:: WHAT THE TASK REQUIRES ::
Retype only what runs from the beginning of the data through the line with "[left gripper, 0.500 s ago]"; please omit the pictures and keep every line exact.

:: DATA SHOWN ::
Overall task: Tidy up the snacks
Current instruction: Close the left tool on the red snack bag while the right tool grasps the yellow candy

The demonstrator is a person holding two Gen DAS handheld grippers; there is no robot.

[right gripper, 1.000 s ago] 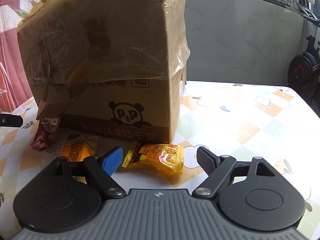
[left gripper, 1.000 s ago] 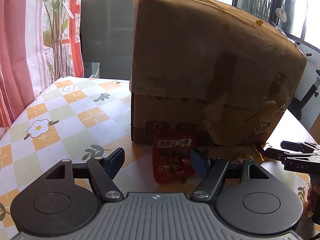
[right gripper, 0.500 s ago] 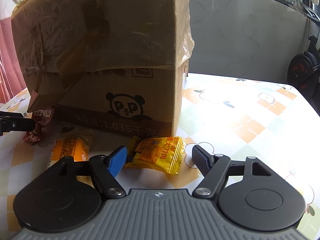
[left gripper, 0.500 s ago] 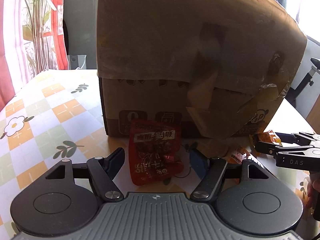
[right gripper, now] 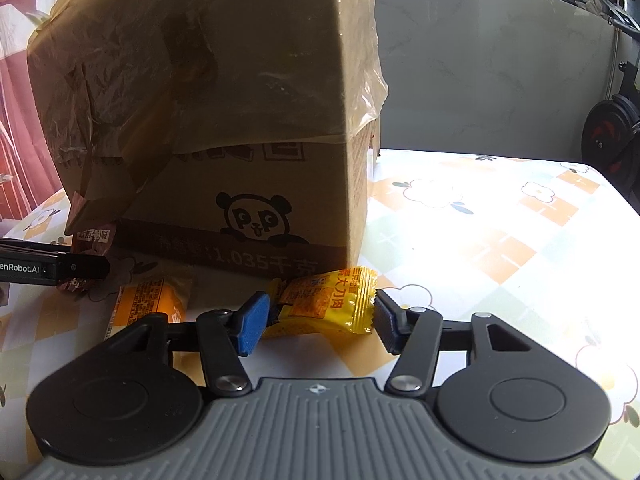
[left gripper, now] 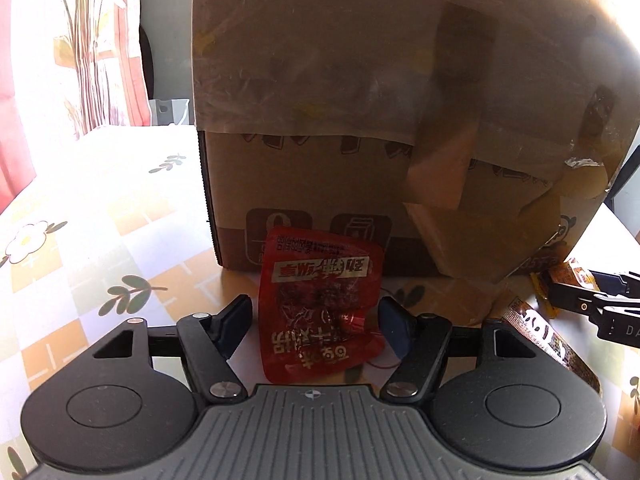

:: RESULT OF THIS TASK ::
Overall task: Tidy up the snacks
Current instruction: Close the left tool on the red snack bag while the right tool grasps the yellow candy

The demonstrator is a person holding two Gen DAS handheld grippers; there is no robot.

[right gripper, 1.000 s ago] 
[left gripper, 1.000 s ago] 
[right gripper, 0.500 s ago] 
[left gripper, 0.500 s ago] 

No more output is expected here.